## Exercise
Give back each line of the data exactly as it reads, minus the pictures.

## Available data

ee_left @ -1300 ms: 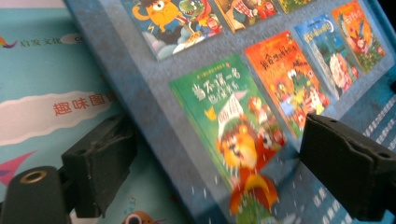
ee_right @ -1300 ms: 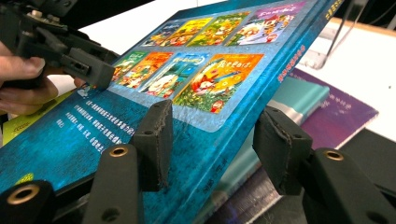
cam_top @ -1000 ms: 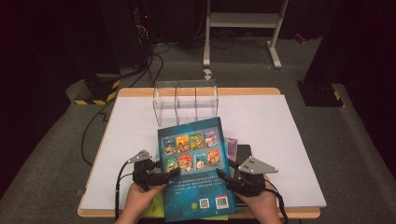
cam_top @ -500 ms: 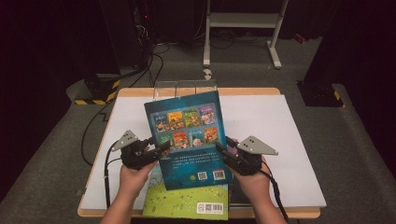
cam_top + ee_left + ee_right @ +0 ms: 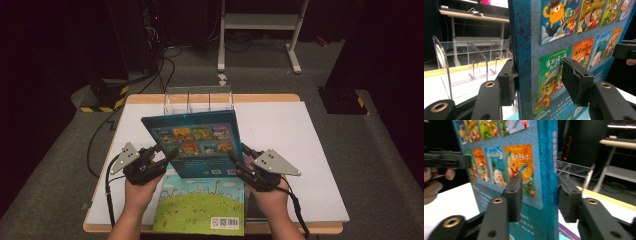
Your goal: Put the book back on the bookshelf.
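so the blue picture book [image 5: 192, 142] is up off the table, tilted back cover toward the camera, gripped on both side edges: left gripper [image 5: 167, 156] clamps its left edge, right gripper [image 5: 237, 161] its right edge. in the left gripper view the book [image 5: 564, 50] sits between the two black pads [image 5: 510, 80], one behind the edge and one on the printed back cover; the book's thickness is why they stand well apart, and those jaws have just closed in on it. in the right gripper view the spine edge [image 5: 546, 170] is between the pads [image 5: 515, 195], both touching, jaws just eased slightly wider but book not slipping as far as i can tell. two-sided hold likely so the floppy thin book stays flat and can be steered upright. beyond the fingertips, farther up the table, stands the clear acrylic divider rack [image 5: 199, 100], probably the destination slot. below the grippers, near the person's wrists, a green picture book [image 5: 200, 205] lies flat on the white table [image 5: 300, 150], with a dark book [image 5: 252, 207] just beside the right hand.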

## Result for this task
ee_left @ -1300 ms: 
ee_right @ -1300 ms: 
cam_top @ -1000 ms: 
cam_top @ -500 ms: 
cam_top + ee_left + ee_right @ +0 ms: 
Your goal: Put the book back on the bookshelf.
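so the blue picture book [image 5: 192, 142] is up off the table, tilted back cover toward the camera, gripped on both side edges: left gripper [image 5: 167, 156] clamps its left edge, right gripper [image 5: 237, 161] its right edge. in the left gripper view the book [image 5: 564, 50] sits between the two black pads [image 5: 510, 80], one behind the edge and one on the printed back cover; the book's thickness is why they stand well apart, and those jaws have just closed in on it. in the right gripper view the spine edge [image 5: 546, 170] is between the pads [image 5: 515, 195], both touching, jaws just eased slightly wider but book not slipping as far as i can tell. two-sided hold likely so the floppy thin book stays flat and can be steered upright. beyond the fingertips, farther up the table, stands the clear acrylic divider rack [image 5: 199, 100], probably the destination slot. below the grippers, near the person's wrists, a green picture book [image 5: 200, 205] lies flat on the white table [image 5: 300, 150], with a dark book [image 5: 252, 207] just beside the right hand.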

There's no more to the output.